TASK PROMPT
Without including any pictures, write out the listing below exactly.

DATA SECTION
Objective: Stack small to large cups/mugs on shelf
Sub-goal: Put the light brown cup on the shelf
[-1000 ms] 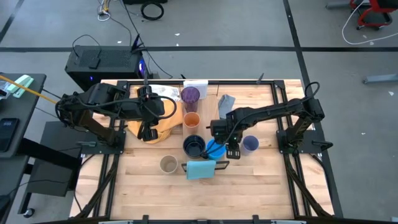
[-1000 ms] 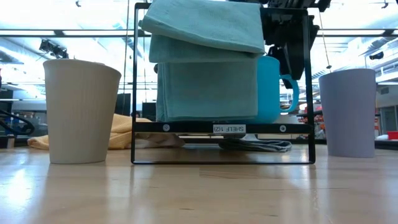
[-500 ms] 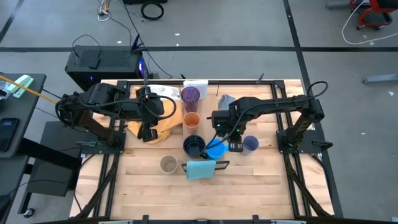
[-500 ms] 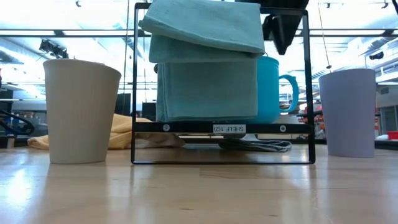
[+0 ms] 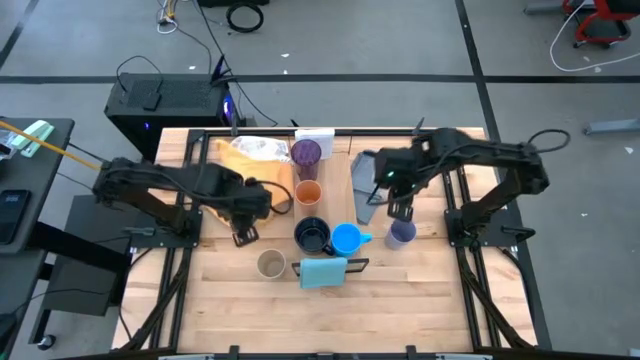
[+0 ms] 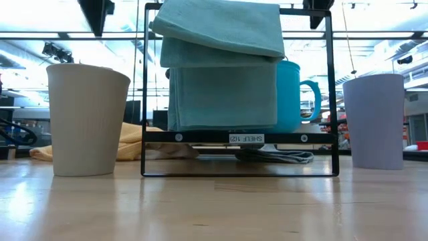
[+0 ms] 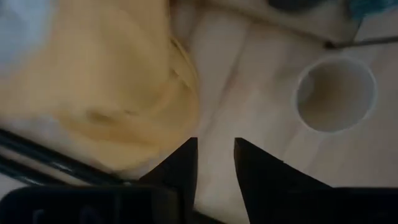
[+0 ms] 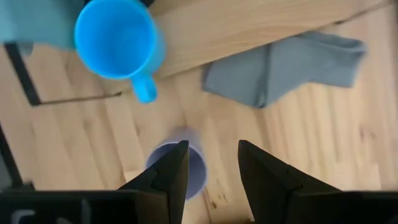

TASK OUTPUT
Objective: Stack small to large cups/mugs on shelf
Sub-goal: Put the light brown cup on the shelf
[-1000 ms] 
[-1000 ms] 
[-500 ms] 
[-500 ms] 
[+0 ms] 
[+0 ms] 
[+0 ms] 
[+0 ms] 

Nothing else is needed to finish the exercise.